The objects of the map are: (1) to show the possessions of the Hohenzollerns (Prussian) and Hapsburgs (Austrian); (2) to show the small fragments of which remaining Germany was composed. To preserve clearness, many of the smaller fragments are not indicated. Note that the Empire included some states not German (Flanders), and did not include all German states (East Prussia, Silesia).
290. Development of the economic organization.—There was a contrast, it was said, between the political and the economic development. The very lack of a central power had enabled some of the sections and classes to advance rapidly by freeing them from control. In the fifteenth century the agricultural classes, who had been serfs in the Middle Ages and who were to be reduced again to serfdom later by the political oppression to which constant wars gave rise, were free and prosperous. The cities were more rich and populous than those of any other country north of Italy. Not only had manufacturing and mining made rapid progress, but banking and commerce too. The Fuggers and the Welsers of southern Germany were great promoters and financiers, with interests extending over all Europe, from which they drew enormous wealth. German merchants showed the most enterprise and energy of any north of the Alps; they distributed among other countries of the Continent the Levant wares which they secured from Venice, and they controlled the commerce of the West of Europe with the North and East. We shall begin our sketch of the decline of German commerce by returning now to the history of the Hanseatic League, which we left in full control of this last branch of trade.
291. Condition of the Baltic trade.—The Baltic trade suffered in the period about 1500 from influences over which merchants had no control. The Protestant Reformation caused a decline in the demand for some of its staple wares: wax, which had been largely used for candles in church services, and fish, of which the consumption had been greatly furthered by the Catholic periods of fasting. The most valuable fish, moreover, the herring, ceased to enter the Baltic Sea, and by limiting their feeding ground to the North Sea enabled the Dutch to become leaders in the fishing industry. Imitation of Italian fashions in dress, with which the French became acquainted about 1500, caused less demand for furs. All these changes hurt the Baltic trade, but they were far from destroying it. This trade grew, in fact, throughout the period; it could afford to dispense with the luxuries of commerce for it controlled the necessaries, grain and meat, lumber and naval stores. The reasons for the decline of the Hanseatic League are to be sought not in the character of the trade but in the character of the League itself.

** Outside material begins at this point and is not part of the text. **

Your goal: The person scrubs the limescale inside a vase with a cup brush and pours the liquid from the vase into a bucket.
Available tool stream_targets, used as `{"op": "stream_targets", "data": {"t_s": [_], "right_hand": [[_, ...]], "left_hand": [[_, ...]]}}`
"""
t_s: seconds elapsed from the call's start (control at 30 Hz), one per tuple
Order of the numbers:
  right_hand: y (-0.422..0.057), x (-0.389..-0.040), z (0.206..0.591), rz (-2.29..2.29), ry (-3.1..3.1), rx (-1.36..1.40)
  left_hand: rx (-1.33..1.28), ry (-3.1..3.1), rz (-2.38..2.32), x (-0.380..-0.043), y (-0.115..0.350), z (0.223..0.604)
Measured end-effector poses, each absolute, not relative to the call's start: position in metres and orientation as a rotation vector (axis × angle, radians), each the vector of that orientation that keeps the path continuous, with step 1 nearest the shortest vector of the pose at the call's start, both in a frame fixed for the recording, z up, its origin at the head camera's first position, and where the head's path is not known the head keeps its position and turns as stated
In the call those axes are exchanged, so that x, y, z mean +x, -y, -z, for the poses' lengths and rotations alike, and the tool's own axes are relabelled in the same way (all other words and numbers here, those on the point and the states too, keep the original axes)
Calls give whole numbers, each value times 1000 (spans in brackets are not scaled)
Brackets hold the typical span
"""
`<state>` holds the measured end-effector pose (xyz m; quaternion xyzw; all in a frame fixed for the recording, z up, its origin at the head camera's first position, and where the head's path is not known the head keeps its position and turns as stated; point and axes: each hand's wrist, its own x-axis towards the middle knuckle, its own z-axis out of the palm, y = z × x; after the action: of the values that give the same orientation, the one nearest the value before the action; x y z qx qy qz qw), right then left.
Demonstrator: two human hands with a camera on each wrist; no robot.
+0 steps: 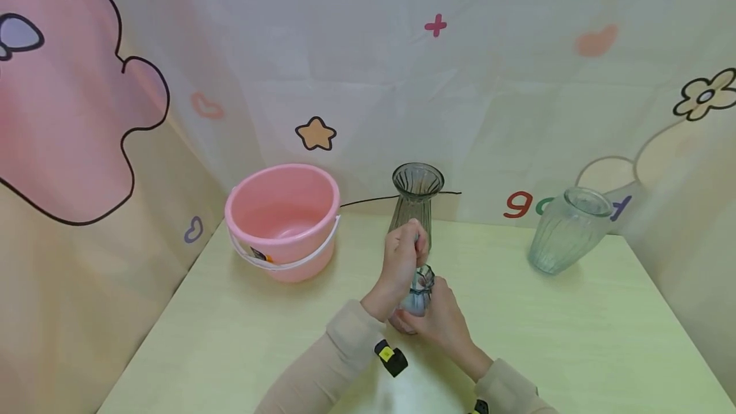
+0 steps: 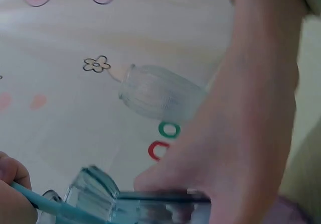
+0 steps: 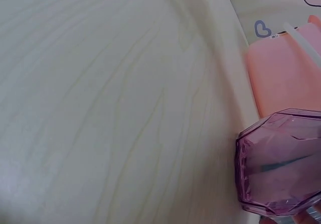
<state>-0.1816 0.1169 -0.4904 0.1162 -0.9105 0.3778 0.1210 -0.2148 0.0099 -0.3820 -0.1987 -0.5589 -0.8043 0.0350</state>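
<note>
A glass vase (image 1: 416,302), bluish at its flared neck and purple at its base (image 3: 251,184), is held tilted above the table. My right hand (image 1: 445,324) grips it round the body. Above the mouth, my left hand (image 1: 400,257) has its fingers curled round a light blue stick (image 2: 37,199), which runs down into the vase's neck. Through the purple base in the right wrist view, a dark teal strip shows inside the glass. What is on the stick's lower end cannot be made out.
A pink bucket (image 1: 287,254) with a white handle stands at the back left. Behind my hands is a tall grey glass vase (image 1: 416,193). A pale green glass vase (image 1: 566,235) stands back right. A printed cloth (image 1: 356,94) hangs behind the table (image 1: 575,337).
</note>
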Motion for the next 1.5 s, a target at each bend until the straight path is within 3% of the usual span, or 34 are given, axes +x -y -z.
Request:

292. Decline of the Hanseatic League.—The League lacked organization. The many towns of which it was composed were so separated by physical distance and by divergence of interests that they could not cooperate efficiently. They were strong enough to crush other towns which sought to enter their field, but they were unequal to the contest with national states; and the political consolidation of the countries of northern and western Europe raised up enemies with whom they could not compete. In nearly twenty years (1476-1494) only one common meeting of delegates was held. Dissensions broke out inside the towns, and they began to quarrel among themselves. Lübeck, in the center, put forth claims opposed to the interests of towns on the edge of the League, on the lower Rhine and in Prussia. Rising commercial towns in the western part of the Netherlands, like Rotterdam and Amsterdam, grew up outside the League and in opposition to it. The turning-point in the decline may be put at 1535, when Denmark and Sweden were strong enough to break the Hansa’s monopoly by opening the passage into the Baltic to the ships of all peoples. Soon other states were carrying the war into the enemy’s country. Sweden threw the larger part of the Russian trade to the Dutch. The English built up a prosperous trade in the Baltic Sea and on the Arctic Ocean at Archangel. They flooded the German market with English cloths, and when the Hansa resisted, Elizabeth expelled the members of the League from England. In 1601 an Englishman could say of the Hansa towns: “Most of their teeth have fallen out, the rest sit but loosely in their head.” Of the great League soon only three towns remained as Hanseatic members, Lübeck, Bremen, and Hamburg.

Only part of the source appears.